Published in: Data Engineering

The Hidden Complexity of PDF Processing

Author Elena Rodriguez

Published on: April 14, 2023

PDF is the cockroach of file formats. It was designed in 1993 by Adobe to faithfully reproduce printed documents on screen, and it has survived every attempt to replace it. Every business uses PDFs. Every developer eventually has to process them. And every developer who has processed PDFs at scale has a horror story about corrupted text, phantom tables, or mysterious encoding issues that consumed days of debugging.

Article Overview

The Hidden Complexity of PDF Processing

6 sections · Reading flow

01
The PDF Format: What You Are Actually Dealing With

→

02
Text Extraction: The Deceptive Simplicity

→

03
Table Extraction: Where Parsers Go to Die

→

04
Scanned PDFs and OCR Integration

→

05
Performance and Memory Considerations at Scale

→

06
Choosing the Right Library

HARBOR SOFTWARE · Engineering Insights

The horror stories exist because PDF is not what most people think it is. It is not a structured document format like HTML or DOCX where content is organized into semantic elements like paragraphs, headings, and tables. A PDF is a set of drawing instructions: put this glyph at coordinate (72, 650), draw a line from (100, 200) to (500, 200), place this image at these dimensions.
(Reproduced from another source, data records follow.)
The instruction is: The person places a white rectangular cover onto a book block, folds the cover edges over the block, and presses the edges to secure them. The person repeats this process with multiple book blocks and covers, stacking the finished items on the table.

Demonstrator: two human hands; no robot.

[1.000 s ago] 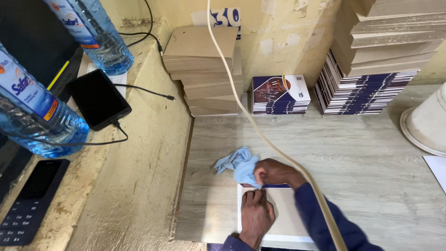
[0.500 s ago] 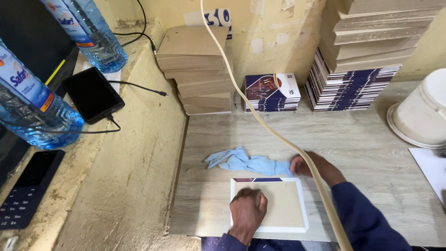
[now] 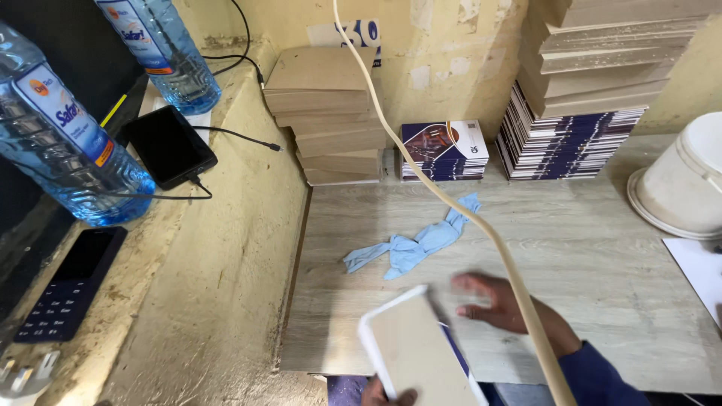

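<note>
My left hand [image 3: 387, 393] grips the near edge of a flat white-bordered board [image 3: 417, 353] with a tan face, tilted up off the wooden table [image 3: 602, 248]. A blue sheet edge shows under the board's right side. Just right of the board, my right hand [image 3: 496, 301] hovers over the table, blurred, fingers spread and empty. A crumpled light-blue cloth [image 3: 414, 248] lies on the table beyond both hands. A cream cable [image 3: 451, 203] hangs diagonally across the view, passing over my right wrist.
Stacks of tan boards [image 3: 327, 113] and printed booklets [image 3: 444, 150] line the back wall, with a taller stack [image 3: 579, 128] to the right. A white bucket [image 3: 681, 180] sits far right. On the left ledge: two water bottles [image 3: 68, 143], a phone [image 3: 167, 146], a calculator [image 3: 68, 293].
My right hand has let go of the cloth and moved right. My left hand has lifted the board off the table and tilted it. The cloth now lies stretched out.
</note>
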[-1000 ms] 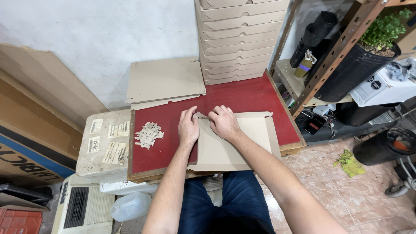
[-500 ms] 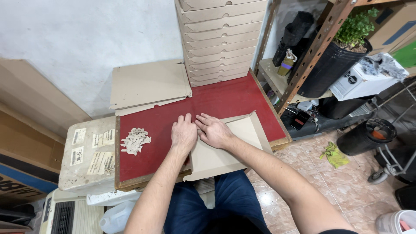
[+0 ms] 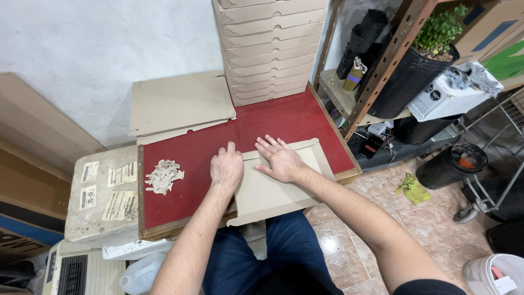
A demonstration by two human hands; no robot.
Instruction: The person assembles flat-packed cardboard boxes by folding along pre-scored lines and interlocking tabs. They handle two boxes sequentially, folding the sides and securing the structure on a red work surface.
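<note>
A flat brown cardboard box blank [image 3: 275, 191] lies on the red tabletop [image 3: 262, 123], its near edge hanging over the front. My left hand [image 3: 226, 168] presses down on the blank's left flap, fingers curled over the fold. Flat on the blank's upper middle rests my right hand [image 3: 281, 159], fingers spread and pointing left. Neither hand grips anything.
A pile of small cardboard scraps [image 3: 162, 176] sits at the table's left. Flat cardboard sheets [image 3: 180, 104] lie at the back left. A tall stack of folded boxes [image 3: 270, 49] stands behind. A metal shelf [image 3: 382, 71] with a potted plant [image 3: 420, 60] is right. A grey block [image 3: 103, 194] is left.
Both hands stay on the blank. My left hand has shifted onto the left flap's fold and my right hand has spread flatter. The camera view has drifted.
</note>
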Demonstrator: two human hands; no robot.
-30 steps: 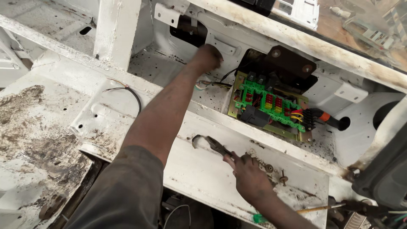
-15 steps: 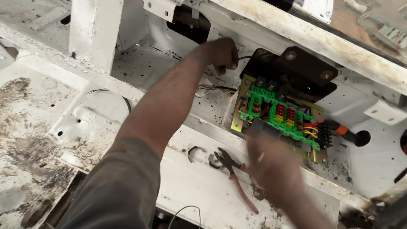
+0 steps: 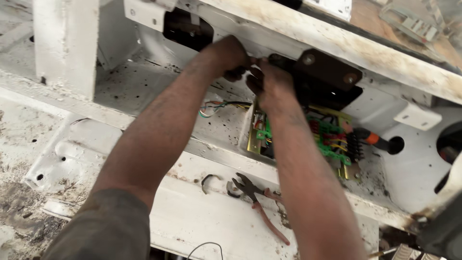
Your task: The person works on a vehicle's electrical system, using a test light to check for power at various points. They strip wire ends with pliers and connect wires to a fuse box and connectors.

There are no paragraphs, no tables, no columns in the PDF specification — only positioned elements on a canvas.

This fundamental mismatch between what humans see when they look at a PDF (a structured document with headings, paragraphs, and tables) and what the file actually contains (positioned glyphs on a canvas) is the source of all PDF processing pain. Here is a deep dive into that complexity and practical strategies for handling it in production systems.

The PDF Format: What You Are Actually Dealing With

A PDF file is a hierarchy of objects: a catalog that points to page trees, pages that contain content streams, and content streams that contain drawing operators. The operators place text, draw paths, and position images on the page. Understanding this structure is essential for understanding why text extraction is so much harder than it seems.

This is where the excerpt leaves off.